**The problem:** A complete answer lists every line of the entries below where the string "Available" appears.

**Supplied records:**
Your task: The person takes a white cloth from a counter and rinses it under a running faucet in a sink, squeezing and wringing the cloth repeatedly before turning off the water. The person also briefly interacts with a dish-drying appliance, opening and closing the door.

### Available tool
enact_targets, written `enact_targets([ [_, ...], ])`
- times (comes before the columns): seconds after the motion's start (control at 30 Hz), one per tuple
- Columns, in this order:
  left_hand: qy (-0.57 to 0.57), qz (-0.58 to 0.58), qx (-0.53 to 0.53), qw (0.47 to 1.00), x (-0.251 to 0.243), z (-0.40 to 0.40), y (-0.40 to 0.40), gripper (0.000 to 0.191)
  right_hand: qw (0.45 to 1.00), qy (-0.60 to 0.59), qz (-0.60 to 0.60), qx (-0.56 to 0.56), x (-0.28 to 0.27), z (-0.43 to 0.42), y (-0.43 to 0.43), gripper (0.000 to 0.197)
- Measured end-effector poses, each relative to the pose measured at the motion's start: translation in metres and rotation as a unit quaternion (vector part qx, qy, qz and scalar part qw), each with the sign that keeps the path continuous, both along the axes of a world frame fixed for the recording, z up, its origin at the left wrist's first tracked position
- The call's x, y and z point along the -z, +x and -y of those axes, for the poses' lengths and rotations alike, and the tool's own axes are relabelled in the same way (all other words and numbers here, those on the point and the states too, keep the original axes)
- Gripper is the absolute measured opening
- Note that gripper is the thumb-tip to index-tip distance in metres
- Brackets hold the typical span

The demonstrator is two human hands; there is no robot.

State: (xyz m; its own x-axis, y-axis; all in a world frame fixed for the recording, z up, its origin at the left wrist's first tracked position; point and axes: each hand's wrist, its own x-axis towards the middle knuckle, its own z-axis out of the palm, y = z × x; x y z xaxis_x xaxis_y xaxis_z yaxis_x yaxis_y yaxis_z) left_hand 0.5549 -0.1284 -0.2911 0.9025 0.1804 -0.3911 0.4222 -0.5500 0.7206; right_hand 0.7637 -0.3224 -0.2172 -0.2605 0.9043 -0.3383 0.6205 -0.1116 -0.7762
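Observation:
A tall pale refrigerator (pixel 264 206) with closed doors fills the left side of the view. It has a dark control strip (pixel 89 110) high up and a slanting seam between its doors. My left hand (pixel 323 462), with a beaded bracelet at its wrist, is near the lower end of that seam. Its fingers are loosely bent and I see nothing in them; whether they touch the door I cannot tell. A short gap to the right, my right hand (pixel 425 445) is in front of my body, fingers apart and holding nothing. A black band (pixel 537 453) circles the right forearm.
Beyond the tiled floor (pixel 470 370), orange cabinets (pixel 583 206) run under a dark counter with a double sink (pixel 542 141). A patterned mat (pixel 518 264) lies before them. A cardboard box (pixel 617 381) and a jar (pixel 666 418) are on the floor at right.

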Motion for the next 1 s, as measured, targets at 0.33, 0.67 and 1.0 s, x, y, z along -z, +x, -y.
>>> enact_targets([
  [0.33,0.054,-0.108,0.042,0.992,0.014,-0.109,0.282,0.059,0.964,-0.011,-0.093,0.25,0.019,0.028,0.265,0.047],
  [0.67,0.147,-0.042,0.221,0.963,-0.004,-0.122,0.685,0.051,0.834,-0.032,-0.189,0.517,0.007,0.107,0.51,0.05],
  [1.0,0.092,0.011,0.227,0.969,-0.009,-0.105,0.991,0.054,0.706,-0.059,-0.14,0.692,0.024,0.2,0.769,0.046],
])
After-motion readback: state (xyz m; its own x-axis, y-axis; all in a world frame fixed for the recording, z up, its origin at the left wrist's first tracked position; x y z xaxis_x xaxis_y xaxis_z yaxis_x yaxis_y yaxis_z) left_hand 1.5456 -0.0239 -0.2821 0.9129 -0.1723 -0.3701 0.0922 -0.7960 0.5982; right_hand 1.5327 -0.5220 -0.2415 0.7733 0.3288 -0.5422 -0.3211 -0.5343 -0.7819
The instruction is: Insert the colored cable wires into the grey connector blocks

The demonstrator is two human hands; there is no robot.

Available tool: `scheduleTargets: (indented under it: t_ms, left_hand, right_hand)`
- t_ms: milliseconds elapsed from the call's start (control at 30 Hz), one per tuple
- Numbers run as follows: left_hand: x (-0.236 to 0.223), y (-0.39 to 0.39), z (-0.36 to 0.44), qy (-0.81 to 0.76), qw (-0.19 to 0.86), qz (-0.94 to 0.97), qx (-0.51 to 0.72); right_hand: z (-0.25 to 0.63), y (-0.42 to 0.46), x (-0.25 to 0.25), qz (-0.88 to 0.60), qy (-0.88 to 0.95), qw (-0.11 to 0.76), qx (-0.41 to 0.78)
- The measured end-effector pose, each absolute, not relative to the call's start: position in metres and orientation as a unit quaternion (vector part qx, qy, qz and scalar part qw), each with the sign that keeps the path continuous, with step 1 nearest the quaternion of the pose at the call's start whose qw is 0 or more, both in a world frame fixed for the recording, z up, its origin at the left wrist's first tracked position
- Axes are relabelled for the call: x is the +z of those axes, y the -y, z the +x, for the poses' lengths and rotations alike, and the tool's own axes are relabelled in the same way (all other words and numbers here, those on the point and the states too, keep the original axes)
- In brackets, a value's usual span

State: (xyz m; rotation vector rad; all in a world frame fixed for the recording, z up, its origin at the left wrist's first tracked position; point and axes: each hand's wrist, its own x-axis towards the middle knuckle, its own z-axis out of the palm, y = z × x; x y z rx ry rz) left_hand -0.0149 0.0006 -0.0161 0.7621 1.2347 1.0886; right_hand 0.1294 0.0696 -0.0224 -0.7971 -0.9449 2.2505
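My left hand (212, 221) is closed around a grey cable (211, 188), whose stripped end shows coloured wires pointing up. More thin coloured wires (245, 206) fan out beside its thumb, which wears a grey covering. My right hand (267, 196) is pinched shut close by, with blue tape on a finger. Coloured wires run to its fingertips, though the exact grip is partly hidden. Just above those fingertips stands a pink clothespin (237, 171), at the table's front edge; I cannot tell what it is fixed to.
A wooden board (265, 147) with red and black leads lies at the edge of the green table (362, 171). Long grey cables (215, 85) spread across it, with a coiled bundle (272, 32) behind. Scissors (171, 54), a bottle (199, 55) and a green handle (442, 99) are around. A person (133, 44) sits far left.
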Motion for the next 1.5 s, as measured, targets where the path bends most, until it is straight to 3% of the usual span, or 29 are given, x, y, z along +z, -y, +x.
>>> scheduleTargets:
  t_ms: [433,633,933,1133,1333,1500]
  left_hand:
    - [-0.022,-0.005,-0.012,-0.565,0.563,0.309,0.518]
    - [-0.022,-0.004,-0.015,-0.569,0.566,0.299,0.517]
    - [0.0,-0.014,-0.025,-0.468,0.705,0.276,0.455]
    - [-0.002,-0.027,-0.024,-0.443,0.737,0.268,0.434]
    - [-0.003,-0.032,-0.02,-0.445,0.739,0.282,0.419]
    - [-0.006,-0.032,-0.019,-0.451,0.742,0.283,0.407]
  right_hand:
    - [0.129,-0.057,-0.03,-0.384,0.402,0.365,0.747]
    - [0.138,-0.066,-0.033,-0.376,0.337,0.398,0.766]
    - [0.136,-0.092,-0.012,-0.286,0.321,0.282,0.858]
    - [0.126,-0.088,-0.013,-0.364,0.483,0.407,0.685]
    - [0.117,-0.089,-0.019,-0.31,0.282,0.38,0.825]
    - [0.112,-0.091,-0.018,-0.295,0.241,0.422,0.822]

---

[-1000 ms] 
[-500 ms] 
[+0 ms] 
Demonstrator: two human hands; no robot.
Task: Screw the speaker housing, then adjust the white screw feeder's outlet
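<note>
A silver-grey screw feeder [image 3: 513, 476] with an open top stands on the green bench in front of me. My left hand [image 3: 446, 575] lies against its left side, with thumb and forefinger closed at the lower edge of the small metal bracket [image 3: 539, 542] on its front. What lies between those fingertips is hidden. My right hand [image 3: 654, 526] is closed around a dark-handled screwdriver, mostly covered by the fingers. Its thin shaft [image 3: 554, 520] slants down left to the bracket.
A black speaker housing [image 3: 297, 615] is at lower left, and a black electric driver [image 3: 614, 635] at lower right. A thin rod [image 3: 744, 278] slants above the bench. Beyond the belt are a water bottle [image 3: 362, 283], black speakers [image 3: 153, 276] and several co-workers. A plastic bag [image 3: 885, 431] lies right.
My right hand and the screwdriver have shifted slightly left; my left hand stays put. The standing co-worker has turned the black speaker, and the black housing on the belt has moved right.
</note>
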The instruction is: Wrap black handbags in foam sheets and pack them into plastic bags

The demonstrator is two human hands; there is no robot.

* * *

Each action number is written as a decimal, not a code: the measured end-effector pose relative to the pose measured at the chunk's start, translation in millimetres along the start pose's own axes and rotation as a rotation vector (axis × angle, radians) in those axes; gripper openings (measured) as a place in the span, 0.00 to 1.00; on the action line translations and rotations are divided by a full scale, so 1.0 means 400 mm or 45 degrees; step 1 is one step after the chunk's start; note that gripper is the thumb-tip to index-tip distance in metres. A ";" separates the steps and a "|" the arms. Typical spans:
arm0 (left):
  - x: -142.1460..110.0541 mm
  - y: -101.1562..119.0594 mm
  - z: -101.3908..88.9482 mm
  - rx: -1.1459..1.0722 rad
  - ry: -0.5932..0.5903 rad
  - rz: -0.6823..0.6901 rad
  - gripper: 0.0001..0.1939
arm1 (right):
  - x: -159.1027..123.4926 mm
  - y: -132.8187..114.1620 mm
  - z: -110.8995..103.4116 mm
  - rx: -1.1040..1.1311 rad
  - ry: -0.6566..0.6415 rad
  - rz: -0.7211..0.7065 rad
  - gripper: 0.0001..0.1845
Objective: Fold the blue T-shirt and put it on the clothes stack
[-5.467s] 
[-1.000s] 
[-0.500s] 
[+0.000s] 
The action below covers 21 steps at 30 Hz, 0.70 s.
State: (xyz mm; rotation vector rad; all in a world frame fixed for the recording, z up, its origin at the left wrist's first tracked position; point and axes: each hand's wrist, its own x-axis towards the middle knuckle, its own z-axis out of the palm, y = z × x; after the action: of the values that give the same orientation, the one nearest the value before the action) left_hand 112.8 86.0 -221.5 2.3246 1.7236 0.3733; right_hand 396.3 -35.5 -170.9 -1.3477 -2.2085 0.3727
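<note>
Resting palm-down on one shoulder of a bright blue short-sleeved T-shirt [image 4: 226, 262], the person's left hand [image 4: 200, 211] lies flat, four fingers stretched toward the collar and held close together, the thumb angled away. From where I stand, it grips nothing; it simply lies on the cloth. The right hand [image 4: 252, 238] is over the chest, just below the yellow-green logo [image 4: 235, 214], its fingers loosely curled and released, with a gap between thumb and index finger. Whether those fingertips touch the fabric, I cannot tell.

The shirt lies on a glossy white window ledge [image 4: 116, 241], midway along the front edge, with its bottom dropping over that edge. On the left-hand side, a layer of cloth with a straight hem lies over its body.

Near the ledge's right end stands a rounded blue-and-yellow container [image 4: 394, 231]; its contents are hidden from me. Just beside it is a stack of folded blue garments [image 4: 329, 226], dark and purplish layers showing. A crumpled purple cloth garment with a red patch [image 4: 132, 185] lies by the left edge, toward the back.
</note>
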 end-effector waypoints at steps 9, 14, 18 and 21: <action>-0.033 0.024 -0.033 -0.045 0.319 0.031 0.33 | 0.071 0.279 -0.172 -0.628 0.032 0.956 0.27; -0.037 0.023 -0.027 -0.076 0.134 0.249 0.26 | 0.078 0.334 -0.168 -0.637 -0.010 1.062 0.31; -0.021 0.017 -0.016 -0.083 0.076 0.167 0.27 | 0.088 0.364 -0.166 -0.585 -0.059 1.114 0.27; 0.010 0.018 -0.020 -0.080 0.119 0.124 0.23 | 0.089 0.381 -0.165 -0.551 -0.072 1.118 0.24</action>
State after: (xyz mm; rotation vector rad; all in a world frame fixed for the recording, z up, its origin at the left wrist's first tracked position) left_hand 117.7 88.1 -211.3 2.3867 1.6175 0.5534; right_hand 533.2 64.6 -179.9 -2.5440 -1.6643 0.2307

**Written solution:**
### Available tool
Available tool: `scheduleTargets: (indented under it: t_ms, left_hand, right_hand)`

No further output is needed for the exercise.